One challenge is pecking, a behavior often described as “a virus.” Cages keep pecking contained, but it can rapidly spread throughout a flock of thousands of roaming hens, causing injuries and deaths to the birds, not to mention a loss of profits for producers. Reducing lighting can help stop it, as can distributing straw or offering pecking blocks. But farmers first need to know how to spot pecking and act quickly — a skill those who have worked with caged hens don’t necessarily have, Toscano said.
The big issue, however, is keel bone damage. Fractures and cracks are not fatal, and it is difficult to tell a chicken with damage from one without. But some research suggests that the injury reduces a hen’s egg production. And it’s almost certainly painful.
“If I were to impose a similar level of damage on your arm, you wouldn’t be working,” said Toscano, who called keel bone damage “the biggest problem for commercial laying hens in terms of animal welfare.”
And it’s a larger problem in cage-free operations. Studies on caged birds suggest that about one-quarter to one-third will have keel bone damage, but the injury rate is upward of half of cage-free chickens, Toscano said. That is probably because cage-free aviaries — which provide nesting boxes, litter and food and water on different tiers — contain lots of things for moving birds to smash into. Brunnquell, whose farms use a single-tier system, said most U.S. producers are likely to use aviaries because they can house more chickens.
Chickens “aren’t good fliers,” Toscano said. “They’re going to have collisions with other birds, support beams, drinking lines.”
There’s no clear fix for this yet. Farmers can help hens by providing ramps for them to get up and down tiers, but for that strategy to work they also need to raise chicks with ramps so they know how to use them, Toscano said. Solutions also might involve diets that include more calcium to strengthen chickens’ bones or genetic approaches to breed birds better suited to the environment, he said.

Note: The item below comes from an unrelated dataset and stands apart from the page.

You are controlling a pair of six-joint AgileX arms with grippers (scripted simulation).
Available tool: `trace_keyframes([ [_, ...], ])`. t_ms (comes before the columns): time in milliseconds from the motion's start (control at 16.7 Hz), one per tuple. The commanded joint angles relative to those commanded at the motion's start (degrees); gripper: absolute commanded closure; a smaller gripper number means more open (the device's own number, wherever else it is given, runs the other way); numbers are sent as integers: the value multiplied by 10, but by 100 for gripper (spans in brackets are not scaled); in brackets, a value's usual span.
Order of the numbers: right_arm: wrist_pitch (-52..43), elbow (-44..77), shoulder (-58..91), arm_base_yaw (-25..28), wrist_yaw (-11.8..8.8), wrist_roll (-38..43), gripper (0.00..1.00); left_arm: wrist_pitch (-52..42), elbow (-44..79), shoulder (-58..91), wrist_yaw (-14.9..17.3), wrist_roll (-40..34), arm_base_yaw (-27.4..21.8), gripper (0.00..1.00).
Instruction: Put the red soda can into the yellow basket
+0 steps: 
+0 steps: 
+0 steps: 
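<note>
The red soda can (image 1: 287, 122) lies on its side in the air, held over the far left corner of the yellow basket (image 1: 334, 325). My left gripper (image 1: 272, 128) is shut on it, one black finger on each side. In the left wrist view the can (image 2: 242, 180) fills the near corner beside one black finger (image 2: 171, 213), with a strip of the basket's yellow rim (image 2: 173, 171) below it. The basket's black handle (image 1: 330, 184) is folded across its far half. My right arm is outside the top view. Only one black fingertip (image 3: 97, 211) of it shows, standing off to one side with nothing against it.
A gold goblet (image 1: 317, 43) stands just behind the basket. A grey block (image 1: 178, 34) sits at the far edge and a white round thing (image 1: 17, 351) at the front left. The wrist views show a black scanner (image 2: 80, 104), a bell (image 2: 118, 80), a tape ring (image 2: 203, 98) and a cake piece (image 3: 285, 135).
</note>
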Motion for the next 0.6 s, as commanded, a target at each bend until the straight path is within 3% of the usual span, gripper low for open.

Keel bone damage is a major concern of U.S. egg producers who are staring into a cage-free future, said Sally Rockey, executive director of the Foundation for Food and Agriculture Research, a nonprofit organization created and funded by the government. It recently teamed up with the Open Philanthropy Project, which gives money to causes deemed underfunded, to offer $1 million in grants for research on reducing keel bone fractures in cage-free laying hens.
The foundation’s main interest in the topic is chicken productivity, Rockey said. “Having an effective production system for animals includes making sure they’re healthy and treated in such a way that you get a good product,” she said.
For the Open Philanthropy Project, the motivation is chicken well-being. “We want to make sure that the systems that replace those cages are as good as possible and are as pro-welfare as possible,” said Lewis Bollard, the organization’s farm animal welfare program director. “This is a new challenge created by the increased behavioral opportunities.”
Toscano stressed that research is only one part, though. Training for farmers is crucial, he said, and he hopes the food service and retail companies that have made cage-free pledges offer it.
“It’s not just ripping out the cages and dropping in an aviary and everything goes according to plan,” he said. “My concern is that you’re going to get this massive change, which in 20 years is probably going to be where we want it to be. But in the interim period, you’re going to have a lot of difficulties.”